# Problem statement:
Every entry is to be transcribed as it stands. Images stay out.

---------- Records provided ----------

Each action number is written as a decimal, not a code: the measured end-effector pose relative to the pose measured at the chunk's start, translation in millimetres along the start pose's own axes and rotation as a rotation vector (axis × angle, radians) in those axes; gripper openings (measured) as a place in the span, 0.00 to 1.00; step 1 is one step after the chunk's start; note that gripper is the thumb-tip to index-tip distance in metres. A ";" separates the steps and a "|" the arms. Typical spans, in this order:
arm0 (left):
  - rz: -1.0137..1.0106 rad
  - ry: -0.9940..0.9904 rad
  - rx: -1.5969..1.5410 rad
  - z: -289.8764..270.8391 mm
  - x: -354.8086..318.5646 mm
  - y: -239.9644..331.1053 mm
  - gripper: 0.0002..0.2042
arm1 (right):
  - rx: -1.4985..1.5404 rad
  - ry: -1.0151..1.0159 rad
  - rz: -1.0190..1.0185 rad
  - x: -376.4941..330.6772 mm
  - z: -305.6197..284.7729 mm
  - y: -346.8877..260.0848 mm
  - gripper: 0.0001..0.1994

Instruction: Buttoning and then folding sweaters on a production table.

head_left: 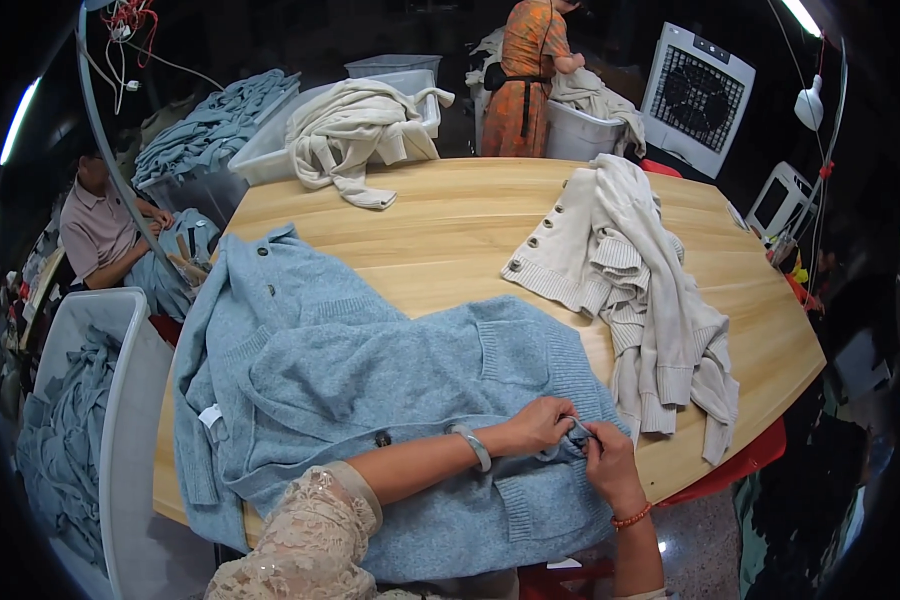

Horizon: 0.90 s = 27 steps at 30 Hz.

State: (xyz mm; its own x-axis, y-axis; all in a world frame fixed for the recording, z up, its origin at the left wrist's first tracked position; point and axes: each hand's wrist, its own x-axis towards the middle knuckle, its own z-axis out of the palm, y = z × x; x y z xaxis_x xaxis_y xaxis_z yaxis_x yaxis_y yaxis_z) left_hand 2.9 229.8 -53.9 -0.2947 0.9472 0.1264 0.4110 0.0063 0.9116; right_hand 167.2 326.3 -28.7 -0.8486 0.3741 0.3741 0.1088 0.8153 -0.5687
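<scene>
A soft, light blue knitted cardigan (370, 400) with ribbed cuffs and hem lies spread flat and rumpled across the near side of the pale wooden tabletop (450, 220). A small white label shows near its left edge, and a dark button sits on the front band. Its collar end points toward the tabletop's far left edge; its right front corner is bunched and pinched up near the tabletop's near edge.
</scene>
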 end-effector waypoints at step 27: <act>-0.154 0.031 -0.142 -11.5 -7.6 5.2 0.06 | 0.942 -0.235 0.537 2.5 3.6 24.6 0.11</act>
State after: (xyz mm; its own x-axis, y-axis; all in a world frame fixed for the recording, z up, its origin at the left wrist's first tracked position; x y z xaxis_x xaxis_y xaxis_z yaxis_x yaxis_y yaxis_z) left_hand -2.7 219.0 -45.7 -0.3719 0.9282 -0.0089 0.2336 0.1028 0.9669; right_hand 165.9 345.7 -44.4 -0.8972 0.4034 -0.1796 0.1395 -0.1270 -0.9820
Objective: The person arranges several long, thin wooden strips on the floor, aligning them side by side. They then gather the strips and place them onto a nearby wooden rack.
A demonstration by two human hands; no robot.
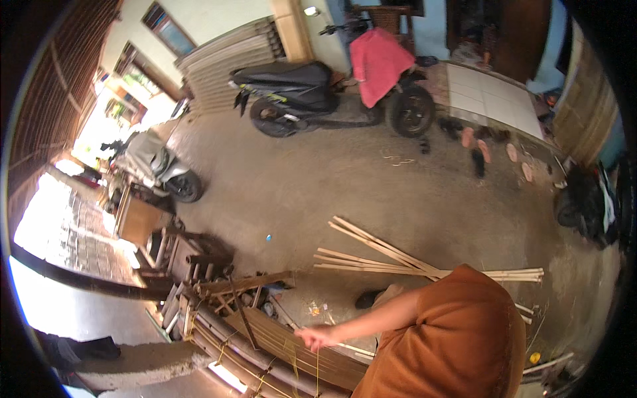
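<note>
My right hand (317,337) reaches in from the lower right, below a brown sleeve (451,338). Its fingers are closed, and a thin yellow string (318,373) runs down from them. Under and beside the hand lies a frame of brown bamboo poles (242,339), with more yellow string tied round it. Flat brown slats (298,355) fill part of this frame. A thin dark rod slants toward the fingers from the upper left; whether they touch it I cannot tell. My left hand is out of view.
Pale bamboo strips (371,262) lie on the concrete floor beyond my arm. A dark scooter (298,93) with a red cloth (379,63) stands at the far wall, another scooter (159,166) at left. Several sandals (484,151) lie by a tiled step (488,96). Wooden furniture (186,255) stands left.
</note>
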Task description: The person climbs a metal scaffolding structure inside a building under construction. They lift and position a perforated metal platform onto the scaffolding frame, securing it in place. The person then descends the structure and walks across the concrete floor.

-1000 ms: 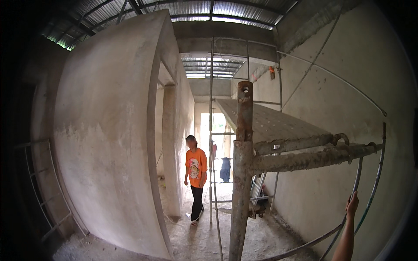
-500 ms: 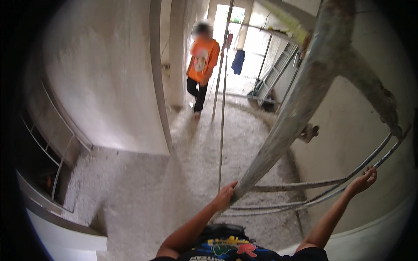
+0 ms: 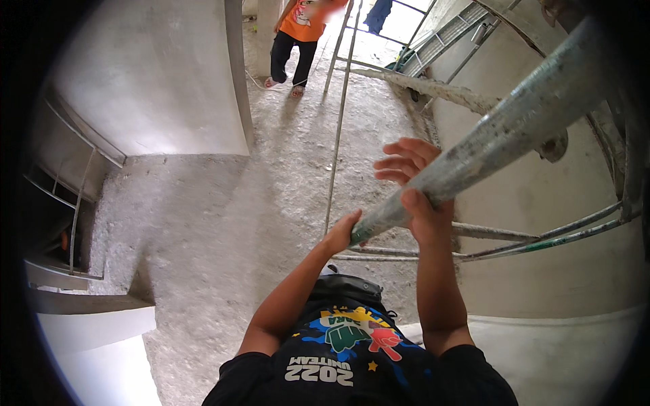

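Note:
A thick grey metal pipe (image 3: 504, 139), part of a scaffold frame and spotted with dried mortar, slants from the upper right down to just in front of my body. Its lower end is in my left hand (image 3: 343, 233), with the fingers closed round it. My right hand (image 3: 430, 220) is higher up the pipe. Its thumb side lies against the metal, while the fingers stretch out past the far side, spread and not wrapped round it. Thinner curved bars (image 3: 535, 243) of the frame run off to the right, below the pipe.
A person in an orange shirt (image 3: 301, 27) stands at the far end of the rough floor (image 3: 196, 271). Thin upright rods (image 3: 336, 149) rise ahead of me. A ladder (image 3: 443, 37) leans at the far right. A bare wall (image 3: 162, 81) juts out on the left, near a railed opening (image 3: 74, 216).
My right hand has left the thin bars at the right and come in to the thick pipe. The left hand keeps its grip. My view has tipped downward, and the person ahead appears nearer.

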`<state>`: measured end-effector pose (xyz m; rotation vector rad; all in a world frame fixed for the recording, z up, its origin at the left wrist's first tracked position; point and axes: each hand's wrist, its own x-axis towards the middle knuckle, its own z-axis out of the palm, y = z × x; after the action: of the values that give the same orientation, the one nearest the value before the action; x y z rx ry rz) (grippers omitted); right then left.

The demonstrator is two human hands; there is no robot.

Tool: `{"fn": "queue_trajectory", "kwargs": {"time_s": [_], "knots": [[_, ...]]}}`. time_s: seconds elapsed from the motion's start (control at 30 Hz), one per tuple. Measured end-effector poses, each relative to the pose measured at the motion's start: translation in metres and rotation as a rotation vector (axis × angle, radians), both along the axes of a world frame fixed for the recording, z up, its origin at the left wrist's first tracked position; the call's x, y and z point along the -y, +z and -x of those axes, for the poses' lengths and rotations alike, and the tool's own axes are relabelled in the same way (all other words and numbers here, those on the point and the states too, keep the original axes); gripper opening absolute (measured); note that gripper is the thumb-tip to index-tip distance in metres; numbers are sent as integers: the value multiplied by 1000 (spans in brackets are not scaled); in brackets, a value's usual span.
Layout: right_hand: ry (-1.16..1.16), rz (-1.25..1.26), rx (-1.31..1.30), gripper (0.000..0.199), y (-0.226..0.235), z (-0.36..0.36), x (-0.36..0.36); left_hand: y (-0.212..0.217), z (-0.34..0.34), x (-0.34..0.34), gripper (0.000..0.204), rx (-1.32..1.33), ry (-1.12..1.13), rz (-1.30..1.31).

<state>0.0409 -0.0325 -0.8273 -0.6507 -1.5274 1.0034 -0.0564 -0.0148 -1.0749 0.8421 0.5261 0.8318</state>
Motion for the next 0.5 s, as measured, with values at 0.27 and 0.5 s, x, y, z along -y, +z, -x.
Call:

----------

# Written answer:
Each action number is written as a decimal, not a code: the measured end-effector pose relative to the pose measured at the chunk's start, translation in millimetres along the start pose's own axes and rotation as a rotation vector (axis × angle, radians) in those axes; gripper openings (measured) as a place in the span, 0.00 to 1.00; step 1 is one step after the chunk's start; note that gripper is the thumb-tip to index-tip distance in metres. A ";" separates the steps and a "|" the arms. Typical spans, in this order:
arm0 (left):
  - rz: -1.0137..1.0106 rad
  - ry: -0.9940..0.9904 rad
  - rx: -1.5969..1.5410 rad
  - z: -289.8764..270.8391 mm
  - x: -354.8086..318.5646 mm
  - y: -239.9644..331.1053 mm
  - gripper: 0.0002..0.2042
arm1 (right):
  - rx: -1.4985..1.5404 rad
  - ry: -1.0151..1.0159 rad
  - rz: -1.0190..1.0185 rad
  - x: -376.4941..330.6772 mm
  - z: -305.6197..284.7729 mm
  - y: -346.8877..260.0848 mm
  - gripper: 0.0001..0.1994

Instruction: Buttoning and then folding sweaters on a production table.

head_left: 

Horizon: 0.90 s = 27 steps at 30 Hz.

State: (xyz mm; its own x-axis, y-axis; all in a world frame fixed for the recording, z up, its origin at the left wrist's first tracked position; point and axes: each hand's wrist, its own x-axis towards the middle knuckle, its own z-axis out of the palm, y = z × x; x y z xaxis_x xaxis_y xaxis_z yaxis_x yaxis_y yaxis_z) left_hand 2.9 229.8 -53.9 -0.2947 0.9472 0.1264 0.4110 0.0063 0.9116; right_hand 167.2 326.3 -28.7 -0.8486 0.3741 0.3741 0.1088 0.8153 -0.5687
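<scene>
A soft, light blue knitted cardigan (370, 400) with ribbed cuffs and hem lies spread flat and rumpled across the near side of the pale wooden tabletop (450, 220). A small white label shows near its left edge, and a dark button sits on the front band. Its collar end points toward the tabletop's far left edge; its right front corner is bunched and pinched up near the tabletop's near edge.
</scene>
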 end-effector waypoints at step 27: <act>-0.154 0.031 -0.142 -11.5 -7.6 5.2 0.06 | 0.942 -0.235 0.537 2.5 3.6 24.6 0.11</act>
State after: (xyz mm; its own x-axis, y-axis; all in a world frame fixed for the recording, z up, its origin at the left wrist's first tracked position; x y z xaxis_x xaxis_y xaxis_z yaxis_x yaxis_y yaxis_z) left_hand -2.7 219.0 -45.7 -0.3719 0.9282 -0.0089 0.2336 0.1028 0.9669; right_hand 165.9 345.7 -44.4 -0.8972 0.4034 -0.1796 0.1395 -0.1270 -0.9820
Objective: The person arranges several long, thin wooden strips on the floor, aligning them side by side. They then gather the strips and place them onto a nearby wooden rack.
A demonstration by two human hands; no robot.
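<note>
My right hand (317,337) reaches in from the lower right, below a brown sleeve (451,338). Its fingers are closed, and a thin yellow string (318,373) runs down from them. Under and beside the hand lies a frame of brown bamboo poles (242,339), with more yellow string tied round it. Flat brown slats (298,355) fill part of this frame. A thin dark rod slants toward the fingers from the upper left; whether they touch it I cannot tell. My left hand is out of view.
Pale bamboo strips (371,262) lie on the concrete floor beyond my arm. A dark scooter (298,93) with a red cloth (379,63) stands at the far wall, another scooter (159,166) at left. Several sandals (484,151) lie by a tiled step (488,96). Wooden furniture (186,255) stands left.
</note>
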Task description: The person climbs a metal scaffolding structure inside a building under construction. They lift and position a perforated metal platform onto the scaffolding frame, securing it in place. The person then descends the structure and walks across the concrete floor.

-1000 ms: 
-500 ms: 
+0 ms: 

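Note:
A thick grey metal pipe (image 3: 504, 139), part of a scaffold frame and spotted with dried mortar, slants from the upper right down to just in front of my body. Its lower end is in my left hand (image 3: 343, 233), with the fingers closed round it. My right hand (image 3: 430, 220) is higher up the pipe. Its thumb side lies against the metal, while the fingers stretch out past the far side, spread and not wrapped round it. Thinner curved bars (image 3: 535, 243) of the frame run off to the right, below the pipe.
A person in an orange shirt (image 3: 301, 27) stands at the far end of the rough floor (image 3: 196, 271). Thin upright rods (image 3: 336, 149) rise ahead of me. A ladder (image 3: 443, 37) leans at the far right. A bare wall (image 3: 162, 81) juts out on the left, near a railed opening (image 3: 74, 216).
My right hand has left the thin bars at the right and come in to the thick pipe. The left hand keeps its grip. My view has tipped downward, and the person ahead appears nearer.
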
`<state>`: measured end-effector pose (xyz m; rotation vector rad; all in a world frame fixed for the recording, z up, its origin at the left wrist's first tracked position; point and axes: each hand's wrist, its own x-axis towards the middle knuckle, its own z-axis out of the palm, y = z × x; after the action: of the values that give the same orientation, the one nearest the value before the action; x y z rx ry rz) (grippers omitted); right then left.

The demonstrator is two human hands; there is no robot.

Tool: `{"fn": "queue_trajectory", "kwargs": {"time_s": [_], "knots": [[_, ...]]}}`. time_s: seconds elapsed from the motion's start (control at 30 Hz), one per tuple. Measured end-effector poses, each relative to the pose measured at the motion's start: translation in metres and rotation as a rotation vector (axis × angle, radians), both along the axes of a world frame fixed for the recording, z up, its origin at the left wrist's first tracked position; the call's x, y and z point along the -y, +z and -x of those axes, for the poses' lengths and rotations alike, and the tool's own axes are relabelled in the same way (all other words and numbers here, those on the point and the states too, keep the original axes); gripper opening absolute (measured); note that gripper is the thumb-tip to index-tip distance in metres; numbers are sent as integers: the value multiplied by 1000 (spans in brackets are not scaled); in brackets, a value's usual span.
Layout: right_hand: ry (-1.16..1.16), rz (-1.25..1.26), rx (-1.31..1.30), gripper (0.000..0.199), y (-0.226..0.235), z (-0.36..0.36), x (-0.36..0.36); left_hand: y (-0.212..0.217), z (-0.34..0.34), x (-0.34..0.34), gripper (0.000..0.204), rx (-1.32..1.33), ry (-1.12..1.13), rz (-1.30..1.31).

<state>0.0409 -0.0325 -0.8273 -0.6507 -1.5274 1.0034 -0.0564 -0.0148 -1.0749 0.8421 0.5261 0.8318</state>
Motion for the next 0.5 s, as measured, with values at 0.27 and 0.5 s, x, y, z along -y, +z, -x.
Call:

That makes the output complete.